Check every line below, and copy those that include "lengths".
DATA FOR PROCESSING Start Marker
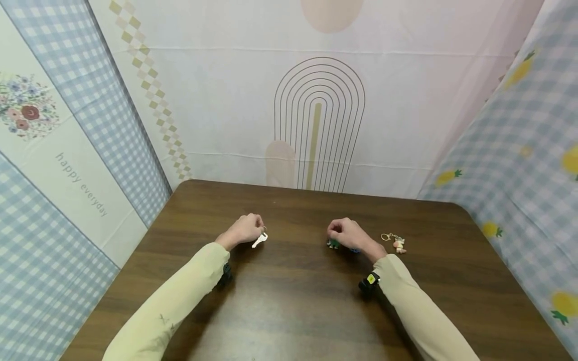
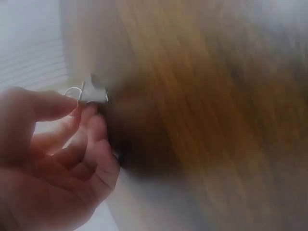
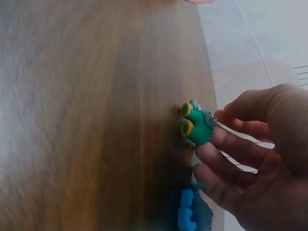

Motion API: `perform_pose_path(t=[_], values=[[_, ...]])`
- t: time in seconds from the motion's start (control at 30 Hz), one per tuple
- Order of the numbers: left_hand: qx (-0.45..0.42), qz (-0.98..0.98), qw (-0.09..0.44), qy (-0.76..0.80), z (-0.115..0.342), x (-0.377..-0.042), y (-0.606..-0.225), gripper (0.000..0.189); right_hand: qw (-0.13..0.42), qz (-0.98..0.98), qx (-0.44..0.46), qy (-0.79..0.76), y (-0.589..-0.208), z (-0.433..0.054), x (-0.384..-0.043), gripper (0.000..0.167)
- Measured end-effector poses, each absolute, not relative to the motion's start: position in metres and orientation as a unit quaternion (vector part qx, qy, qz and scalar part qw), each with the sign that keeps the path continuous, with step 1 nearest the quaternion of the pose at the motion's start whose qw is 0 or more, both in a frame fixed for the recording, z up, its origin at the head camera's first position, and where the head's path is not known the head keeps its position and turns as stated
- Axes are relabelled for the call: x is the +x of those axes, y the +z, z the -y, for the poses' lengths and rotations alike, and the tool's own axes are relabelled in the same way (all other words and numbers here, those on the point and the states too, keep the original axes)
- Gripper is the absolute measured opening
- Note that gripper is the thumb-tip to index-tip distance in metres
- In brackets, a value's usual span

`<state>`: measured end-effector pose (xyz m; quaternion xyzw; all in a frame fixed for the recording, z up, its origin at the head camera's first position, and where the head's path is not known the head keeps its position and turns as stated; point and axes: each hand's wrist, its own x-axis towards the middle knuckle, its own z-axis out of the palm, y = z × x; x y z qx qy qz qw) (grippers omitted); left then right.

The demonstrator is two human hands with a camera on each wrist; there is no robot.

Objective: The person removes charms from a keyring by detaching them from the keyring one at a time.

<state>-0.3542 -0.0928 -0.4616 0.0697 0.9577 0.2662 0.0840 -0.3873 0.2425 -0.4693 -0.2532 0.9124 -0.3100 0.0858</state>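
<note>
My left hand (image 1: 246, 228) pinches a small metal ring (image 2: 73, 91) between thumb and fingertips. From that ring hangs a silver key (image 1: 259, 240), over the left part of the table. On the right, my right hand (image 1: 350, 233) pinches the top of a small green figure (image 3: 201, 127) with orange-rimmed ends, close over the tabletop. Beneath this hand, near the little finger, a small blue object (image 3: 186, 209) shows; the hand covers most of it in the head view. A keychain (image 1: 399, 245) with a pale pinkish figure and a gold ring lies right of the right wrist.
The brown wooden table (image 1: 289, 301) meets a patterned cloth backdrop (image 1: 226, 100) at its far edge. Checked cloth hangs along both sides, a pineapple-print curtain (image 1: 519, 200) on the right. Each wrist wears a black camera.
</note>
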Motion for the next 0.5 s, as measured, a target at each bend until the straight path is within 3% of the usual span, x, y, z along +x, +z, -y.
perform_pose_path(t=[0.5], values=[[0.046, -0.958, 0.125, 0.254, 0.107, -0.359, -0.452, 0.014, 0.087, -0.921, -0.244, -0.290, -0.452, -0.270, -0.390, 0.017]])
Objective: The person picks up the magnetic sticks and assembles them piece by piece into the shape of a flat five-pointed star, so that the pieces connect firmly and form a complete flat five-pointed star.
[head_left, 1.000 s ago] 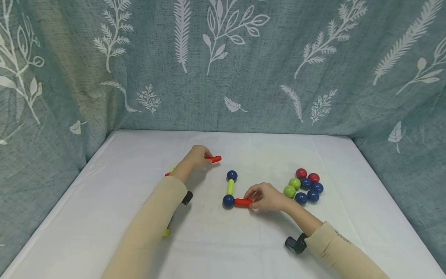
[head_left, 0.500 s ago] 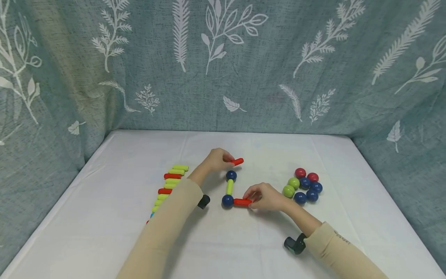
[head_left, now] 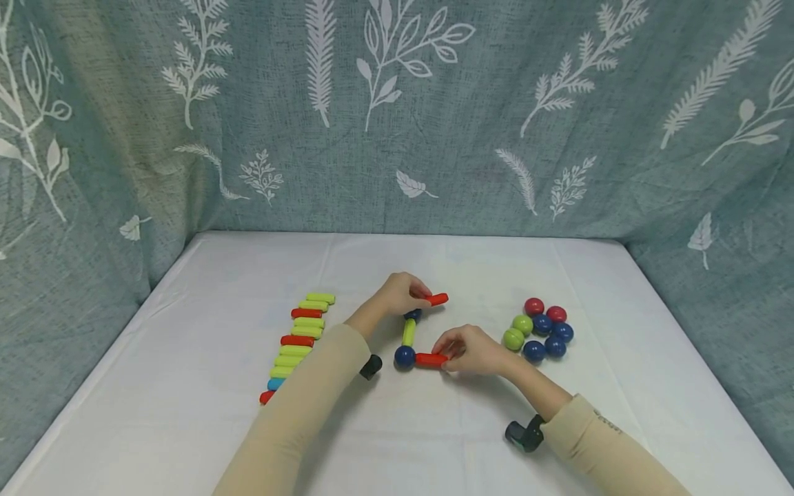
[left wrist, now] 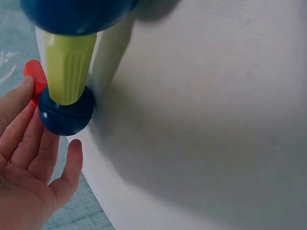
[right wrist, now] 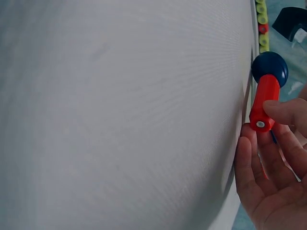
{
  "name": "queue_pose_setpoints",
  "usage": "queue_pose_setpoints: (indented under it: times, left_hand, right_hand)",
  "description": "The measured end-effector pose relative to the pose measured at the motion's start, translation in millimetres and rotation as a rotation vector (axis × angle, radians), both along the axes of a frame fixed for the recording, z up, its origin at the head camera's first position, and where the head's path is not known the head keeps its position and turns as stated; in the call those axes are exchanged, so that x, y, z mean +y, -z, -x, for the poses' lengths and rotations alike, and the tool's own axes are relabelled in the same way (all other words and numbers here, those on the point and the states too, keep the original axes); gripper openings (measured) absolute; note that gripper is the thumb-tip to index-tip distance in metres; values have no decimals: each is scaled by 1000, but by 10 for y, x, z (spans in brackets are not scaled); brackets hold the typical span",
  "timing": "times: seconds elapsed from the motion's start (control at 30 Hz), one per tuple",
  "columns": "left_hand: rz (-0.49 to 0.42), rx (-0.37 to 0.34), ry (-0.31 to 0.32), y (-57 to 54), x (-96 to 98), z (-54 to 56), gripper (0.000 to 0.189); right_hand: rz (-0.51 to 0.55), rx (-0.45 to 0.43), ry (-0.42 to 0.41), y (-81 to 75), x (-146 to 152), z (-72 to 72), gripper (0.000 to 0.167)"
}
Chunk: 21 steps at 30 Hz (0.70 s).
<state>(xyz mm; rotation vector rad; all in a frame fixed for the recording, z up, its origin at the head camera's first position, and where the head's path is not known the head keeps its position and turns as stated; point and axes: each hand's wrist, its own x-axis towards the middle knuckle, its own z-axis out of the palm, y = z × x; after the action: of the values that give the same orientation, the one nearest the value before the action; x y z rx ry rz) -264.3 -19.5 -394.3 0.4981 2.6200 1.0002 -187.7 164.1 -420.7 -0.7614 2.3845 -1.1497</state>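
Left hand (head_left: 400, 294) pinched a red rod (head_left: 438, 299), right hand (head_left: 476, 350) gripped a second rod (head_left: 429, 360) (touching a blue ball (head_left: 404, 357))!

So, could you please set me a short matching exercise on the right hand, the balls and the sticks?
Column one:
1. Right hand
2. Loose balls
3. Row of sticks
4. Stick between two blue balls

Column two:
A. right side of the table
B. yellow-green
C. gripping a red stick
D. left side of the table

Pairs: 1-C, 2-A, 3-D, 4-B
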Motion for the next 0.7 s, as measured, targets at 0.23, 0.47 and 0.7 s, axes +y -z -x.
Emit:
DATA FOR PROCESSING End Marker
## ANSWER FOR THIS EXERCISE:
- Axes are relabelled for the call: x is the +x of those axes, y the +z, z the -y, for the poses' lengths and rotations alike, and the tool's own axes are relabelled in the same way (all other words and numbers here, those on the point and the states too, keep the original axes)
  "description": "The measured end-effector pose relative to the pose measured at the motion's start, translation in millimetres and rotation as a rotation vector (axis × angle, radians), both along the axes of a frame fixed for the recording, z up, its origin at the head camera's first position, and where the head's path is not known the head keeps its position and turns as stated; in the call those axes are exchanged, so that x, y, z mean +y, -z, -x, for the poses' lengths and rotations alike, and the tool's own axes are relabelled in the same way (all other words and numbers here, those on the point and the states too, keep the original axes); gripper openings (measured) absolute; note that gripper is the thumb-tip to index-tip distance in metres; values have no decimals: each is scaled by 1000, but by 10 for y, x, z (spans in brackets are not scaled); brackets hold the typical span",

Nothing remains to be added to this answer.